When you call act(), the following happens:
  1. Observation: Nova Act captures a screenshot of the current page state
  2. Planning: The model analyzes the observation and decides what actions to take
  3. Actuation: Browser actions (click, type, scroll, etc.) are executed
  4. Iteration: Steps 1-3 repeat until the task is complete or max steps is reached
By default, act() will take up to 30 steps before giving up on a task.

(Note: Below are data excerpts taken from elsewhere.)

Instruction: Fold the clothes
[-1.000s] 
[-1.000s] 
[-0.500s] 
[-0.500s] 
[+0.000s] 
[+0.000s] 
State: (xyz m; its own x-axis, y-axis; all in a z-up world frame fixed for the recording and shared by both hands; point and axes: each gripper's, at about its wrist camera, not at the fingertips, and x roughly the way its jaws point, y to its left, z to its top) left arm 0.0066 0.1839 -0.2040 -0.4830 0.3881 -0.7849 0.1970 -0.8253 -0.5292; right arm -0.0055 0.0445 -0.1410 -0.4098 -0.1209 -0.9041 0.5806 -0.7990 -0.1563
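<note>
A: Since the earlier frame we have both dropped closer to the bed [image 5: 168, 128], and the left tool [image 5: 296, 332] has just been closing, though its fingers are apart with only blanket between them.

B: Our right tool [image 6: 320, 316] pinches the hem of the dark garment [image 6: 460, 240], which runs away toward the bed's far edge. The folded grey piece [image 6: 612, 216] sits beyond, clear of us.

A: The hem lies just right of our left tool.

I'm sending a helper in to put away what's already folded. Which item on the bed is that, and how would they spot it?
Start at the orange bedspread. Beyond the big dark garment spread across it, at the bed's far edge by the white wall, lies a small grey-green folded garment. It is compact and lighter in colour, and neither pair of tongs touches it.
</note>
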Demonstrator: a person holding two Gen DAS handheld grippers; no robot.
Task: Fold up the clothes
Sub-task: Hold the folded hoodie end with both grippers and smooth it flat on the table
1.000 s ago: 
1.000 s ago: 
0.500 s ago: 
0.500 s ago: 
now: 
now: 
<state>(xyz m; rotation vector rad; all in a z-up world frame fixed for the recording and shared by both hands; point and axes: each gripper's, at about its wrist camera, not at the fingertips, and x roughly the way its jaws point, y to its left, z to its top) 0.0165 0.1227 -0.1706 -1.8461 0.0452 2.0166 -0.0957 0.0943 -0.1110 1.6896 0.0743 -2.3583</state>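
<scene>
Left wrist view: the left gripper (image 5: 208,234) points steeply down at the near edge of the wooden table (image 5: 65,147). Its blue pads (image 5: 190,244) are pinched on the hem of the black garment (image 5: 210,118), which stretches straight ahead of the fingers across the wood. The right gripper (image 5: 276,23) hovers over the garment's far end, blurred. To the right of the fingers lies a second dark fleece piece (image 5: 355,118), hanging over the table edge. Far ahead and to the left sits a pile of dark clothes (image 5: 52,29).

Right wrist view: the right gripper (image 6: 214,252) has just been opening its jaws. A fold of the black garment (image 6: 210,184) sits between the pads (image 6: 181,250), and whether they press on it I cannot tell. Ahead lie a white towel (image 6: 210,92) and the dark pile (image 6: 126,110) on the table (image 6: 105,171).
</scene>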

You can configure this with the max_steps parameter.

Browser Control

Starting a Browser Session

Nova Act automatically launches and manages a browser session:
from nova_act import NovaAct

# Start in headed mode (browser window visible)
nova = NovaAct(starting_page="https://example.com")
nova.start()

# Or use as a context manager
with NovaAct(starting_page="https://example.com") as nova:
    nova.act("Click the login button")

Headless Mode

Run the browser without a visible window:
with NovaAct(
    starting_page="https://example.com",
    headless=True
) as nova:
    nova.act("Extract the page title")

Browser Configuration

from nova_act import NovaAct

with NovaAct(
    starting_page="https://example.com",
    headless=False,
    screen_width=1600,
    screen_height=900,
    user_agent="MyUserAgent/2.7",
    chrome_channel="chrome",  # or "chromium", "chrome-beta", "msedge"
) as nova:
    nova.act("Navigate to the products page")
Nova Act is optimized for screen resolutions between 864×1296 and 1536×2304. Performance may degrade outside this range.

Using go_to_url()

Navigate to a specific URL programmatically:
with NovaAct(starting_page="https://example.com") as nova:
    # Navigate to a new page
    nova.go_to_url("https://another-site.com")
    nova.act("Click the search button")
Use nova.go_to_url() instead of nova.page.goto()The Playwright Page.goto() method has a default timeout of 30 seconds and may not wait for the page to fully load. Nova Act’s go_to_url() provides more reliable navigation with better page load handling.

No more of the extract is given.